*** SOURCE DATA ***
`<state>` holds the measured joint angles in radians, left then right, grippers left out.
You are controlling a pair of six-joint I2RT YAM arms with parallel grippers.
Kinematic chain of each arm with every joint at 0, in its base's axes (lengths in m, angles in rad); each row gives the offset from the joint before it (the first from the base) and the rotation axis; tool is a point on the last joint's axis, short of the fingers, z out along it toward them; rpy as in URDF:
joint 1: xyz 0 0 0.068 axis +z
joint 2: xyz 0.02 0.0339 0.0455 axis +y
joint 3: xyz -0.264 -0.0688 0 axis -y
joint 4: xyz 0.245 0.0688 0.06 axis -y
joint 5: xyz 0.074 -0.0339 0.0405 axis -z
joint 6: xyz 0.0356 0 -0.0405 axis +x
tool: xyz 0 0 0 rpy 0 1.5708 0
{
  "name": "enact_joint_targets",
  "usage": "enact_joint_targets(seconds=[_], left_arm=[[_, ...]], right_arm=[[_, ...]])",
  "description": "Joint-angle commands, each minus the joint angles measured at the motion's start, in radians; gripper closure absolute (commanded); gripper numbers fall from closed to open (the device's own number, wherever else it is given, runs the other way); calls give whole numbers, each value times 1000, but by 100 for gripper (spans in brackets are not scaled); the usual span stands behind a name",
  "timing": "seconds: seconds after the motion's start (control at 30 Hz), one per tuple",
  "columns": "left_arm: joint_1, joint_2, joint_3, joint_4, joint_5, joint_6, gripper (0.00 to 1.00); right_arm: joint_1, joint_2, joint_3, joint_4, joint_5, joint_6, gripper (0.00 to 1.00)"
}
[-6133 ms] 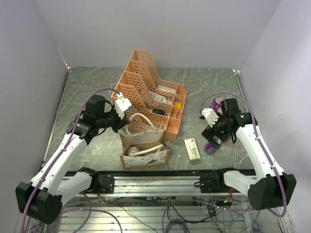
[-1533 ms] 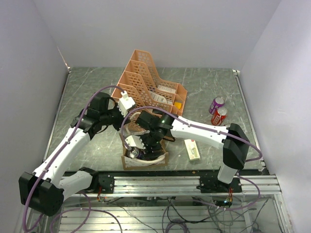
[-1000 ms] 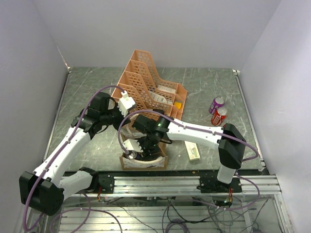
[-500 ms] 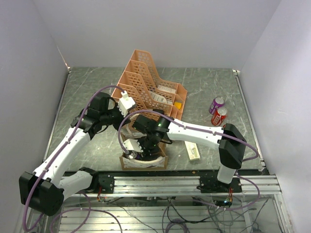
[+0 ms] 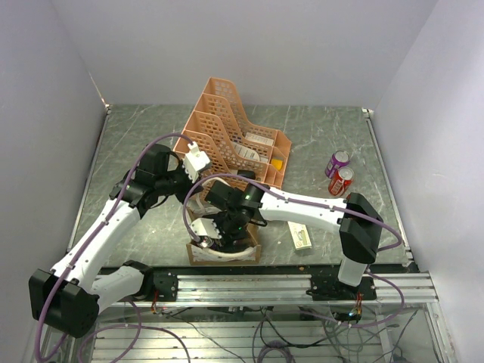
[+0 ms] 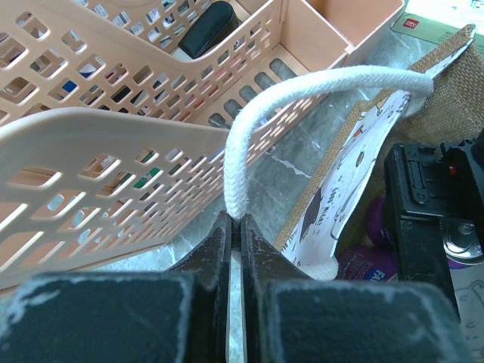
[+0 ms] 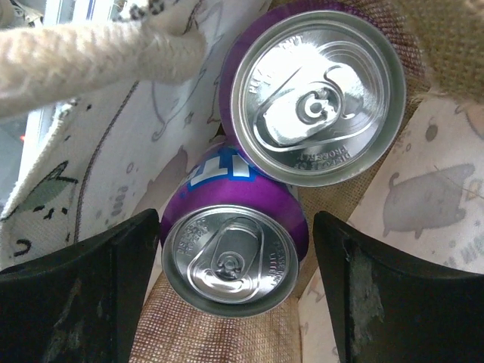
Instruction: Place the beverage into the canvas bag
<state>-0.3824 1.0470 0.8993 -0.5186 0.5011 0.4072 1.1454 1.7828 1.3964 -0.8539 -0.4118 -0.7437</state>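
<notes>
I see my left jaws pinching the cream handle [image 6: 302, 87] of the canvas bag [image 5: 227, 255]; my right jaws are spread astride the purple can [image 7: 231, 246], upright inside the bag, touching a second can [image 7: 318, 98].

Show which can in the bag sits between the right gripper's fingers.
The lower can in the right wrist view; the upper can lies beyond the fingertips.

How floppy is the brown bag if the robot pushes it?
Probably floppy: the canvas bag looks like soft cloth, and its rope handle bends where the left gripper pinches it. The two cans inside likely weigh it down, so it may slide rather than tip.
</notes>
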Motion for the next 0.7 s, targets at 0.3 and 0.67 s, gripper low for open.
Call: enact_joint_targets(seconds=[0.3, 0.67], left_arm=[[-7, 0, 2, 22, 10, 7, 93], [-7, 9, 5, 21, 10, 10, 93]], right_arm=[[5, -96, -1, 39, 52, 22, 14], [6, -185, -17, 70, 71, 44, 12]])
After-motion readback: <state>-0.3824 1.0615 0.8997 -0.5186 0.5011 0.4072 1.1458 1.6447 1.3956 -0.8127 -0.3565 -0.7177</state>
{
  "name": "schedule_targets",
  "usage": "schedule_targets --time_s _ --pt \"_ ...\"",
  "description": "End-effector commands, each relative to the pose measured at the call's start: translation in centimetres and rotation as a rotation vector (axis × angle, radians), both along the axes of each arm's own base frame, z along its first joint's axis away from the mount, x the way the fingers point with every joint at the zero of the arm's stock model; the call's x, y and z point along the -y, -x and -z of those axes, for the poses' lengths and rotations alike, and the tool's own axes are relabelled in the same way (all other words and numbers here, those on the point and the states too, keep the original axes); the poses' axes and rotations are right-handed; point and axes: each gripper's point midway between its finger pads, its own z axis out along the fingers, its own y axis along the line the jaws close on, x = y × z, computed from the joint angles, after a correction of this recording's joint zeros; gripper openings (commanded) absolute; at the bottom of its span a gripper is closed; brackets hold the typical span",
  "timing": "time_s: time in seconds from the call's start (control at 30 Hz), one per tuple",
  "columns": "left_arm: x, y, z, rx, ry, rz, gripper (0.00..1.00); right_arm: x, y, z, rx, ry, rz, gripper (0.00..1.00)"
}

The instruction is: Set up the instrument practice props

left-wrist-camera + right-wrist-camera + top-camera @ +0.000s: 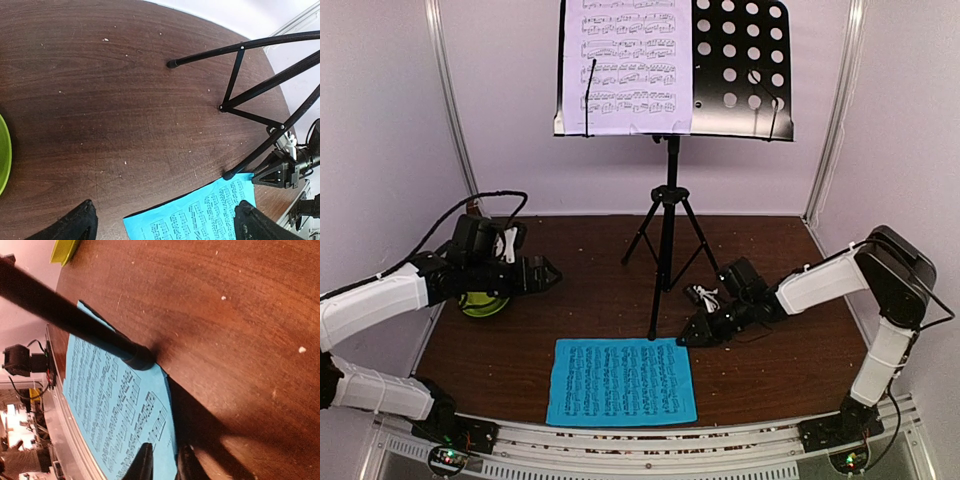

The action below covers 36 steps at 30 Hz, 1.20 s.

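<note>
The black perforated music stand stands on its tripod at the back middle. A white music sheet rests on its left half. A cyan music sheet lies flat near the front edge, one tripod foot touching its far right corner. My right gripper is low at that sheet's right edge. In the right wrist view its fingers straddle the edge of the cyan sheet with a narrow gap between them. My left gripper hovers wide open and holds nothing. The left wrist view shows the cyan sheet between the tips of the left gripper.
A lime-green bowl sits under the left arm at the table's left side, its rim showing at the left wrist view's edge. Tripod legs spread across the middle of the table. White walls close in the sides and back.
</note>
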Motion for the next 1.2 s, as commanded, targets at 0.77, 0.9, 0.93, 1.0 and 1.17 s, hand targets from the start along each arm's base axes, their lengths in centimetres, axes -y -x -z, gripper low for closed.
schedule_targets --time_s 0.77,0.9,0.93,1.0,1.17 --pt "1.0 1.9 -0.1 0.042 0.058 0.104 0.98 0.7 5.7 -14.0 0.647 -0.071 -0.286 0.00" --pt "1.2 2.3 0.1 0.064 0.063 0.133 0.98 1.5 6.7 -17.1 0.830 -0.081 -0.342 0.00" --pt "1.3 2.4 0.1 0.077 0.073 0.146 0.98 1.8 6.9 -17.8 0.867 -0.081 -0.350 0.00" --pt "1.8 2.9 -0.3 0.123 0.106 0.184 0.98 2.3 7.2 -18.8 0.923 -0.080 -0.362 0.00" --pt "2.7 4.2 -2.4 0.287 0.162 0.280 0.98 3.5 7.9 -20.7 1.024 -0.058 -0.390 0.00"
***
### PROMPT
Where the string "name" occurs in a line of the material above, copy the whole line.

### YOUR SOLUTION
  "name": "enact_joint_targets",
  "description": "Joint-angle commands, each minus the joint angles measured at the motion's start, in radians; gripper closure absolute (commanded); gripper numbers fall from closed to open (the device's own number, wherever else it is given, runs the other way); calls give whole numbers, each value times 1000, but by 100 for gripper (spans in brackets are not scaled); the usual span stands behind a name",
  "name": "schedule_targets",

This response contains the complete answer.